Conclusion: Our results highlight the increased release of NETs in MBC patients and reveal that NET formation enhances hypercoagulability and cancer progression. Targeting NETs may be a potential therapeutic strategy to inhibit MBC progression and mitigate thrombotic complications in MBC.

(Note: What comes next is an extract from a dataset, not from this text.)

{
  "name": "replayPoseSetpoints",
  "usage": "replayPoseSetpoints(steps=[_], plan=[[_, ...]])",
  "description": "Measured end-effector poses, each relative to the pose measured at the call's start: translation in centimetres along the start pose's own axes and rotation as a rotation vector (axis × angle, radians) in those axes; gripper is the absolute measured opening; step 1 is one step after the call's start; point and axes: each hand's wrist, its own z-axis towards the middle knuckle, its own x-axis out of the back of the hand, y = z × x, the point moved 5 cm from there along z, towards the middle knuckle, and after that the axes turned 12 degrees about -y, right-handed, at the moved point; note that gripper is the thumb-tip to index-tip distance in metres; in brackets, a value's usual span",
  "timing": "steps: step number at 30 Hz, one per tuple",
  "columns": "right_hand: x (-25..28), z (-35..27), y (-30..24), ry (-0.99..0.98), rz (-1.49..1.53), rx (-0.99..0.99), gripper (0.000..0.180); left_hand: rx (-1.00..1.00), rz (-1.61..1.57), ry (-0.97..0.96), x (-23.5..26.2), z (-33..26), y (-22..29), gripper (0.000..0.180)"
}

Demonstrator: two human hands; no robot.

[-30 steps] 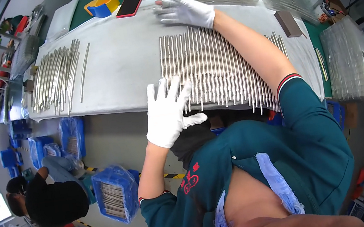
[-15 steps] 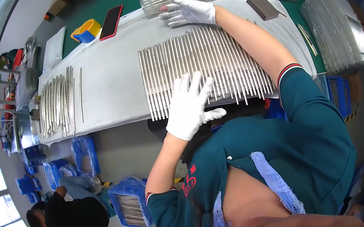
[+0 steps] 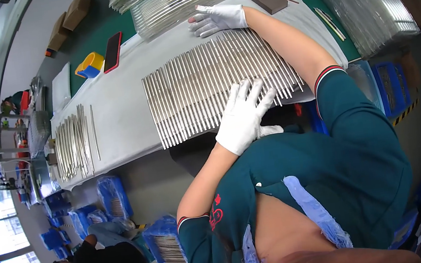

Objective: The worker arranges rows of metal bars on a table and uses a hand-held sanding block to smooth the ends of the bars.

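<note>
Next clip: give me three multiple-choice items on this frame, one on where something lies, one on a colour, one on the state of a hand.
1. Where does the red flat phone lie?
A. beside the yellow and blue plastic box
B. on the row of thin metal rods
C. under the left hand

2. What colour are the gloves on both hands?
A. blue
B. white
C. black

3. How is the left hand set?
A. closed in a fist around one rod
B. lifted well clear of the table
C. flat, fingers spread, on the near edge of the row of thin metal rods

Key: 1 A, the phone lies right next to the box on the green table top. 2 B, both the left hand and the right hand wear white gloves. 3 C, the open palm rests on the near ends of the rods.
</note>
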Motion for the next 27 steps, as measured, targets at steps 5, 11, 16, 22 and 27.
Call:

Keywords: hypercoagulability; metastatic breast cancer; neutrophil extracellular traps; procoagulant activity; prognosis.

Figure 1

MBC patients exhibit increased circulating NETs. The expression of NETs markers MPO-DNA (A), NE-DNA (B), and CitH3 (C) in plasma of MBC patients (n=112) and healthy control patients (n=55) were examined by flow cytometry and these NETs markers were significantly elevated in MBC patients. **** P<0.0001.

Figure 2

MBC plasma primes neutrophils to form NETs. (A) Confocal results showed a significant increase in NETs formation in control neutrophils exposed to MBC plasma compared to those exposed to control plasma. (B) Flow cytometry results showed that control neutrophils exhibited a significant increase in MPO-DNA quantification following stimulation with MBC plasma. (C) The frequency of NET-releasing neutrophils was also higher when control neutrophils were treated with MBC patient plasma than when treated with control plasma. ** P<0.01, *** P<0.001.

Figure 3

Procoagulant activity of NETs released by neutrophils derived from patients with MBC. (A) TAT levels increased significantly after the addition of NETs isolated from MBC patients to control plasma compared to baseline. (B) NETs from MBC patient neutrophils significantly increased fibrinogen production in control plasma. (C) coagulation time was markedly reduced for NETs isolated from MBC patients compared to controls, while there was no significant difference in coagulation time when comparing control NETs. (D–F) DNase I significantly reduced the effect of NETs released by neutrophils derived from patients with MBC on control plasma generation of thrombin and fibrin. ** P<0.01, *** P<0.001.

Figure 4

Coagulation plasma markers TAT and D-dimer, and NETs marker MPO-DNA are associated with poorer survival in metastatic breast cancer. Coagulation markers TAT and D-dimer were quantified by immunoassay in metastatic breast cancer (MBC) patient plasma samples. (A) TAT, (C) D-dimer, (E) MPO-DNA: concentrations compared to survival groups, ****p<0.0001. (B) TAT, (D) D-dimer, (F) MPO-DNA: log-rank (Mantel–Cox) tests comparing survival in months from study entry in these coagulation and NETs markers dichotomised around the median values (TAT 571.24pg/mL, D-dimer 381.945ng/mL, MPO-DNA 162.91 ng/mL) were carried out.

Figure 5

The combined presence of a high D-dimer and circulating MPO-DNA is associated with reduced survival in metastatic breast cancer. Survival in patients with high MPO-DNA (≥162.91 ng/mL) and high D-dimer (≥381.94ng/mL) (red line, n=43) was compared to all other patients (blue line, n=69). A log-rank (Mantel–Cox) test comparing survival in months from study entry in the shown NETs/coagulation marker groups was performed.